## Directions for this task
Pull each line with the string "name" from the entries.

---------- Data under study ----------

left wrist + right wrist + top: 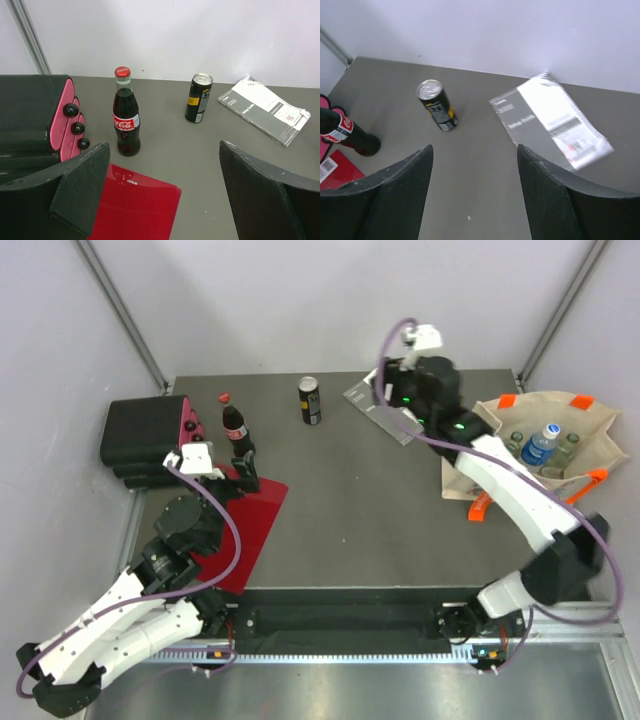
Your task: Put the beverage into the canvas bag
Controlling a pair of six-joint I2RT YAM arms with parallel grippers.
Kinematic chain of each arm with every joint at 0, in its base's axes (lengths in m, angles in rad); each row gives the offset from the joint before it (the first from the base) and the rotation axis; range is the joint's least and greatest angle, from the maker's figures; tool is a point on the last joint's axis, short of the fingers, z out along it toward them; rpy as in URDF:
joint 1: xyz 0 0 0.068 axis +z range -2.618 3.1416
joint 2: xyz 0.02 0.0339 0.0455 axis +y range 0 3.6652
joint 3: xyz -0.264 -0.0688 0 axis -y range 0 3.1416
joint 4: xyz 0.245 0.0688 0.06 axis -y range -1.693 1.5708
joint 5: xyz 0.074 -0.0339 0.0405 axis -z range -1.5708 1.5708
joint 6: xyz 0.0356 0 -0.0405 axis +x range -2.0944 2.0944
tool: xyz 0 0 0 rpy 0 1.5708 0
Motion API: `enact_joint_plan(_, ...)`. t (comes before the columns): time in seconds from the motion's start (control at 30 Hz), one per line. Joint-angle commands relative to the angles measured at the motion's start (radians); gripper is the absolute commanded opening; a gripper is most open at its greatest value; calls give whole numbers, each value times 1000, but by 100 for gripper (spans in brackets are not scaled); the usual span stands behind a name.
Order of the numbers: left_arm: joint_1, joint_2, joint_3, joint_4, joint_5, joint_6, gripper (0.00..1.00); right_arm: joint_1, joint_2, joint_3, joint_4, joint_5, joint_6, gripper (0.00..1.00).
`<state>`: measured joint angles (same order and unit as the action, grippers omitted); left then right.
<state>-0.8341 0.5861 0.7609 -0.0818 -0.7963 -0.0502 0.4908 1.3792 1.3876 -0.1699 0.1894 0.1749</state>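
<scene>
Two beverages stand on the table: a cola bottle (pixel 236 430) (pixel 126 122) (pixel 347 136) with a red cap at the back left, and a black and yellow can (pixel 311 400) (pixel 199 99) (pixel 436 105) at the back middle. The beige canvas bag (pixel 605 430) with orange handles lies at the right, with a blue-capped water bottle (pixel 541 444) and other bottles inside. My right gripper (pixel 388 390) (pixel 475 165) hovers open and empty over the table, right of the can. My left gripper (pixel 240 468) (pixel 162 170) is open wide and empty, just in front of the cola bottle.
A flat grey packet (pixel 362 397) (pixel 265 112) (pixel 555 120) lies at the back beside my right gripper. A red folder (pixel 250 530) (pixel 135 205) lies under my left gripper. A black case with a pink side (pixel 145 430) (pixel 35 115) sits at the far left.
</scene>
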Motion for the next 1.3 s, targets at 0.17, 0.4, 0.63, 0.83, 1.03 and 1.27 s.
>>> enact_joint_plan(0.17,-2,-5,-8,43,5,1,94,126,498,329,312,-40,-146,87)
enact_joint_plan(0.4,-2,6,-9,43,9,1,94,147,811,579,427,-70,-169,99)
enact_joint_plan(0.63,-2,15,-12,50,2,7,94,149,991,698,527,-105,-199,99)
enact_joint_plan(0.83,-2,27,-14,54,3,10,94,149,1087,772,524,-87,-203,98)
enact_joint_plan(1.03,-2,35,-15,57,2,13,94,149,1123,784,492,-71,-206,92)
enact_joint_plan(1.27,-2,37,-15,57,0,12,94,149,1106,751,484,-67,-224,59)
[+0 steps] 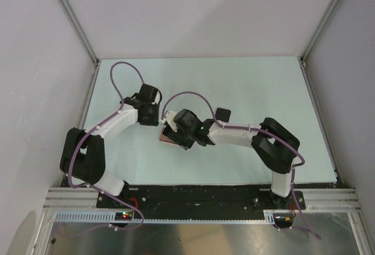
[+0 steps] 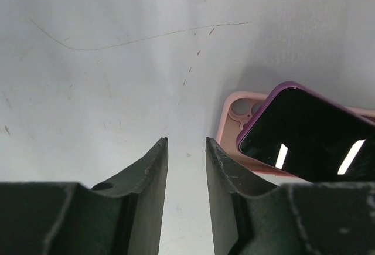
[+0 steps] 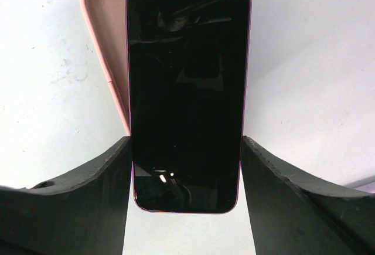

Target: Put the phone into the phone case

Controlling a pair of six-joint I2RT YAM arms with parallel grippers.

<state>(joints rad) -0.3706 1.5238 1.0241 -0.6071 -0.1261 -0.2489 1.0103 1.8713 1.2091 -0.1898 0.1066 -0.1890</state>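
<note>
Right wrist view: the right gripper clamps the phone by its long edges, above the phone case. The left gripper stands narrowly parted and empty, with the case just to its right.

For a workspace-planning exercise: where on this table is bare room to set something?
Free: the table along the back wall, plus its far right corner. Crowded: the middle, with left gripper, right gripper, phone and phone case.
</note>
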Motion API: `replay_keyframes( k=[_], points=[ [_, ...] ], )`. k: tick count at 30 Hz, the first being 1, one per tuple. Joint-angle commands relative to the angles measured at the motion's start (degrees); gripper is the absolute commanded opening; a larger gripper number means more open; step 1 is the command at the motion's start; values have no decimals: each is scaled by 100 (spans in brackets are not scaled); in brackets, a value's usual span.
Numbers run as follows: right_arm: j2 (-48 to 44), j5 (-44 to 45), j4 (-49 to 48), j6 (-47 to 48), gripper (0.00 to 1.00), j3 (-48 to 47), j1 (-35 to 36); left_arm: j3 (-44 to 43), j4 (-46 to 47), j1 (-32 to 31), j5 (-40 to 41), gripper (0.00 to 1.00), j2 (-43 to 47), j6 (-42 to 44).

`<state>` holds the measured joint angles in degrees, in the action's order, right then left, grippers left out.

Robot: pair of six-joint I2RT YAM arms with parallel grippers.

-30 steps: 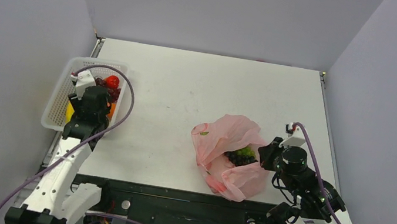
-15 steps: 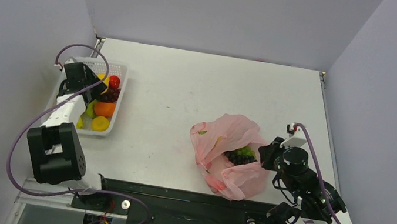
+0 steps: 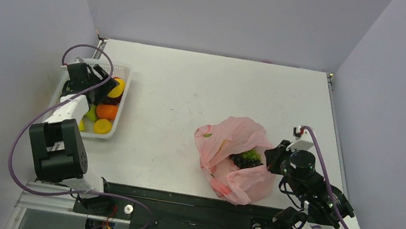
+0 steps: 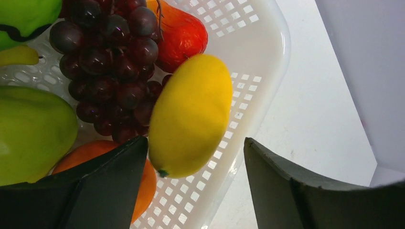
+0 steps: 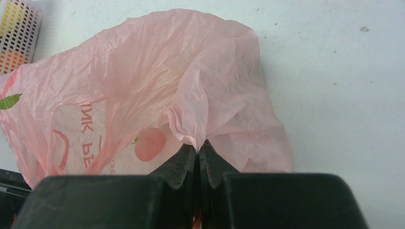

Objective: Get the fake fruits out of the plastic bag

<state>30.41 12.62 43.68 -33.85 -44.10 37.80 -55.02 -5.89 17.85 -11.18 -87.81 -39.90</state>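
Observation:
My left gripper (image 3: 106,85) (image 4: 195,140) hovers open over the white mesh basket (image 3: 126,70) (image 4: 248,43). A yellow lemon (image 4: 191,114) (image 3: 118,87) lies between and beyond its jaws, close to the left finger and well apart from the right one. Purple grapes (image 4: 110,57), a red fruit (image 4: 184,36), a green pear (image 4: 33,129) and an orange (image 4: 149,191) lie in the basket. The pink plastic bag (image 3: 233,140) (image 5: 143,81) sits at the table's near right. Dark grapes with green (image 3: 247,157) show in its mouth. My right gripper (image 3: 271,160) (image 5: 197,145) is shut on a pinch of the bag's film.
The basket stands at the table's left edge, close to the left wall. The table's black front rail runs just below the bag (image 3: 188,200). A corner of the basket (image 5: 16,28) shows at the top left of the right wrist view.
The left arm has folded back beside the basket and its jaws have spread wider, leaving the lemon free. The right arm and the bag have not moved.

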Motion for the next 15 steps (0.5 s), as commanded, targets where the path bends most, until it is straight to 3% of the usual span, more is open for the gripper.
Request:
replay_keyframes(
  k=[1,4,9,13,15],
  points=[
    [42,106,-198,32,0,7,-43,-41,66,41,98,76,462,31],
    [28,109,-202,21,0,14,-44,-16,-163,31,293,84,785,231],
    [19,99,-197,10,0,7,-44,305,-351,-52,72,84,1469,415],
    [44,92,-192,-7,0,18,-44,654,-673,-711,-141,84,2060,736],
    [51,87,-190,-11,0,15,-44,853,-844,-1396,-1,84,2410,933]
  ],
)
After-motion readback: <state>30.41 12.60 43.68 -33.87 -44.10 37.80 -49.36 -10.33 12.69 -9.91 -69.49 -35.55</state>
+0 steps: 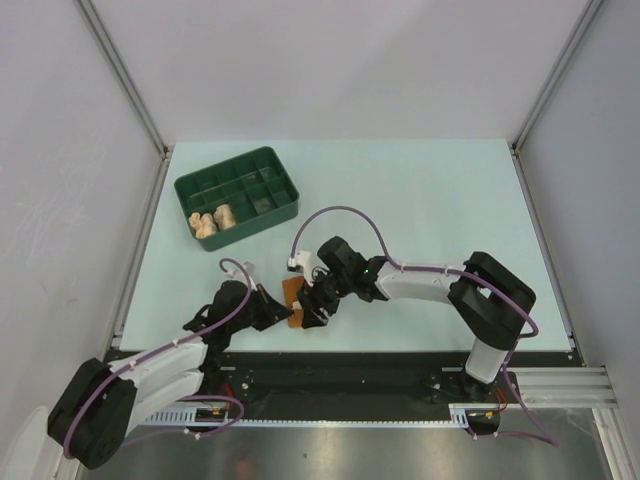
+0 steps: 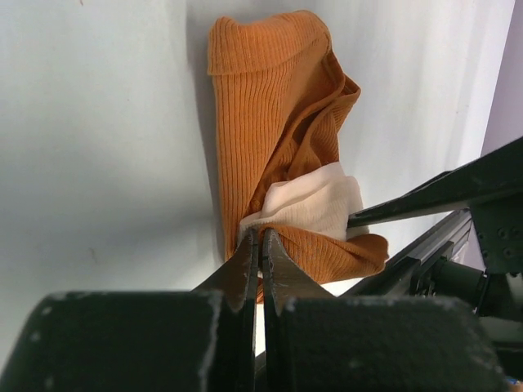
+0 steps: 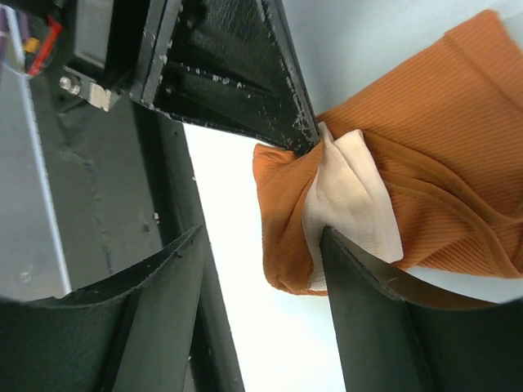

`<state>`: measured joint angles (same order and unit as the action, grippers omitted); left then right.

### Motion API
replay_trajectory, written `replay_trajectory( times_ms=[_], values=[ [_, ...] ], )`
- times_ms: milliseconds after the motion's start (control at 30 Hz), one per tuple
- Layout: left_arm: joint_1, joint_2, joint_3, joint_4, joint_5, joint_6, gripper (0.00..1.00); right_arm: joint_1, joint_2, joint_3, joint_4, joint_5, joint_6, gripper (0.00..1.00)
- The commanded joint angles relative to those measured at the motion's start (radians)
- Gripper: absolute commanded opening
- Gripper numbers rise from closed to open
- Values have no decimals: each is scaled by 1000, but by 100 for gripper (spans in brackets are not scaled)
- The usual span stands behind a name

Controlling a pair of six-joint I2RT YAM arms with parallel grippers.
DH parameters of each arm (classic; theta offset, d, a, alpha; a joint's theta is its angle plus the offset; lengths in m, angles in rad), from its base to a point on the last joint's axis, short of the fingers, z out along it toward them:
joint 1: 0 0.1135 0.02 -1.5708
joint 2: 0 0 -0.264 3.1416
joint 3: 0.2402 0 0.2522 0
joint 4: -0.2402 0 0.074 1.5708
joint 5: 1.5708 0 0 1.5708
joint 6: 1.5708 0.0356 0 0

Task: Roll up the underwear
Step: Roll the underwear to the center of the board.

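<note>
The rust-orange underwear (image 1: pixel 293 298) with a cream patch lies partly folded near the table's front edge. In the left wrist view (image 2: pixel 278 122) my left gripper (image 2: pixel 258 238) is shut, pinching the garment's near edge beside the cream patch. My right gripper (image 3: pixel 260 245) is open; one of its fingers (image 3: pixel 359 286) presses against the cream patch of the underwear (image 3: pixel 441 163), the other hangs over bare table. In the top view the left gripper (image 1: pixel 281 312) and right gripper (image 1: pixel 314 306) meet at the garment. Two rolled garments, peach (image 1: pixel 203 224) and cream (image 1: pixel 224 215), sit in the tray.
The dark green compartment tray (image 1: pixel 222 166) stands at the back left of the pale table. The table's front edge and black rail (image 1: pixel 380 365) lie just behind the grippers. White walls enclose the sides.
</note>
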<state>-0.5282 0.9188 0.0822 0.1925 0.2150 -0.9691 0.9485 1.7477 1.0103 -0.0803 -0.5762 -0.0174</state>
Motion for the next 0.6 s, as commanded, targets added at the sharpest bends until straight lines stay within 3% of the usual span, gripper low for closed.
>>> replay_trajectory(
  times_ms=[0, 100, 200, 333, 400, 567],
  values=[
    [-7, -17, -99, -172, -48, 17, 0, 53, -42, -41, 48, 130, -26, 62],
    [-6, -43, -99, -185, -48, 13, 0, 81, -43, -64, 50, 212, -29, 58],
    [-6, -93, -94, -232, -46, 4, 0, 108, -43, -75, 34, 303, -27, 42],
    [-6, -191, -88, -281, -42, -14, 0, 144, -30, -91, 28, 404, -18, 6],
    [-4, -221, -88, -297, -37, -28, 0, 148, -21, -96, 30, 411, -7, 1],
    [-6, -288, -52, -308, -16, -42, 0, 144, -20, -105, 45, 365, 49, 0]
  ],
)
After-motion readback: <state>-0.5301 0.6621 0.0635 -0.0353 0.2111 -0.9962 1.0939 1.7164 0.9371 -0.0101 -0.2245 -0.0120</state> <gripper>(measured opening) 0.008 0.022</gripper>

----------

## Answer to this problem
Motion API: `enact_joint_plan(_, ...)`. t (comes before the columns): time in seconds from the motion's start (control at 30 Hz), one per line. Joint-angle commands relative to the angles measured at the motion's start (radians); gripper is the absolute commanded opening; a gripper is most open at its greatest value; calls give whole numbers, each value times 1000, but by 100 for gripper (spans in brackets are not scaled); the usual span stands behind a name.
- The usual span stands behind a name

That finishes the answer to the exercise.